→ What to work on
Your task is to write out exactly the lines of the listing below, from the first down to the line that holds "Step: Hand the".

→ Given entries

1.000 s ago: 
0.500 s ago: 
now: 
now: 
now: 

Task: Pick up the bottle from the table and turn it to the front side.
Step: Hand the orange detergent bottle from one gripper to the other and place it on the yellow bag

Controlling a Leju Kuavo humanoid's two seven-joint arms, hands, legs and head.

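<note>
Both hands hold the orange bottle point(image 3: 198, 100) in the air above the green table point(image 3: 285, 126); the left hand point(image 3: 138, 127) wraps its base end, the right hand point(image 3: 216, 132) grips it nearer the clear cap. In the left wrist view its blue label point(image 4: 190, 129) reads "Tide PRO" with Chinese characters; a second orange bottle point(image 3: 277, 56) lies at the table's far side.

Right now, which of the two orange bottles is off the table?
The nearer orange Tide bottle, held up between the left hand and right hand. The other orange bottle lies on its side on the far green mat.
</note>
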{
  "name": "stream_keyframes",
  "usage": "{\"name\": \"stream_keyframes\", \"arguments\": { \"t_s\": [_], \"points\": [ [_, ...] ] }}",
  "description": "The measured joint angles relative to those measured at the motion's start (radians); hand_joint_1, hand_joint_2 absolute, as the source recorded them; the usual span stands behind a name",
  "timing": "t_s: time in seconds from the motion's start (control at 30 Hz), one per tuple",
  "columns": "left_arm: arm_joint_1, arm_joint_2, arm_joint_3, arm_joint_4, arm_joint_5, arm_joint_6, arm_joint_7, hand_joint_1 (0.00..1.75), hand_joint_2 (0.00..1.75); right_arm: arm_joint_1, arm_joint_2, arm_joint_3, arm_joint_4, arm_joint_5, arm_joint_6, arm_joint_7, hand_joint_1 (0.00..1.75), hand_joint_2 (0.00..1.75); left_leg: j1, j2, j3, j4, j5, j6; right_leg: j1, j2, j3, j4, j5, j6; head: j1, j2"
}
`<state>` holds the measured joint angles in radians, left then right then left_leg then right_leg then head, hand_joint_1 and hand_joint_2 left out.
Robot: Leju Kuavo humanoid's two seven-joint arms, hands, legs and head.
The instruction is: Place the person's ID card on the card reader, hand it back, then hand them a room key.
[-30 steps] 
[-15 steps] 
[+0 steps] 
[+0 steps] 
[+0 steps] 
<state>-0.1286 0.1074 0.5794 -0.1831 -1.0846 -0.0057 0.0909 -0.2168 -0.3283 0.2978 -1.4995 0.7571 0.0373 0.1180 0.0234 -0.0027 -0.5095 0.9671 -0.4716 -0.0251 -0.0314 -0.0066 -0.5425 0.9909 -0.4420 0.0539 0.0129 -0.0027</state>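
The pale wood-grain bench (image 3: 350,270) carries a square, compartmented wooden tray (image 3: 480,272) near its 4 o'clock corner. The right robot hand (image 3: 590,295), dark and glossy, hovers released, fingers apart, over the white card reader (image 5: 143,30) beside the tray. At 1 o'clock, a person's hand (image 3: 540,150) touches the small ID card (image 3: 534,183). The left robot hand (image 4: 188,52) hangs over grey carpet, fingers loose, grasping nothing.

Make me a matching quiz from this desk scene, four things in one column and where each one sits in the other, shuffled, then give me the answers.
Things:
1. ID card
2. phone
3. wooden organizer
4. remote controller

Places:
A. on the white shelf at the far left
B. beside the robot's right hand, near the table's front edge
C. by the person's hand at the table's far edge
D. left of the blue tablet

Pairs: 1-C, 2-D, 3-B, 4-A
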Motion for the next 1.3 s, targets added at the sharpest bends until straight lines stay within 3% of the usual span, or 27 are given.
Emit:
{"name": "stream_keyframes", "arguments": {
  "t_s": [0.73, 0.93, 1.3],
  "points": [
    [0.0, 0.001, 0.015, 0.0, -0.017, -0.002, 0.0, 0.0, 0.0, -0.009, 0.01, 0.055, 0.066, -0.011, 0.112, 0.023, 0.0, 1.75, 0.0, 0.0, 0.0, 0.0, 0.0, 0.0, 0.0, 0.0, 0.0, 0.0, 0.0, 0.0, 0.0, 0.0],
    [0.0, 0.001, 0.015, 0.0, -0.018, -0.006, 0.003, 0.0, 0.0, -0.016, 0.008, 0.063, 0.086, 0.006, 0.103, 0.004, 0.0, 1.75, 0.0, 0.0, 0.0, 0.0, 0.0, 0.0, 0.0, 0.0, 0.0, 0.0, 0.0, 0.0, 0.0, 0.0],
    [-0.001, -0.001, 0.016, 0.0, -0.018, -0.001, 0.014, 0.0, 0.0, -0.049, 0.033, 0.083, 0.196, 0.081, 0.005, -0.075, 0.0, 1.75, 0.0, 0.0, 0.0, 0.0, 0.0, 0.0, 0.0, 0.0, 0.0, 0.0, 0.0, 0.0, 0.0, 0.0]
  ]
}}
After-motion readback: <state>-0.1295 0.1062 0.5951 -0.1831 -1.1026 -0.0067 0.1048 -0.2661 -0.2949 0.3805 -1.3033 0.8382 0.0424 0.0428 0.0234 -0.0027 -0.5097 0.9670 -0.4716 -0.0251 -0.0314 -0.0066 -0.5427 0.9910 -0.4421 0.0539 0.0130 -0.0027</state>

→ Task output
1.000 s ago: 
0.500 s ago: 
now: 
now: 
now: 

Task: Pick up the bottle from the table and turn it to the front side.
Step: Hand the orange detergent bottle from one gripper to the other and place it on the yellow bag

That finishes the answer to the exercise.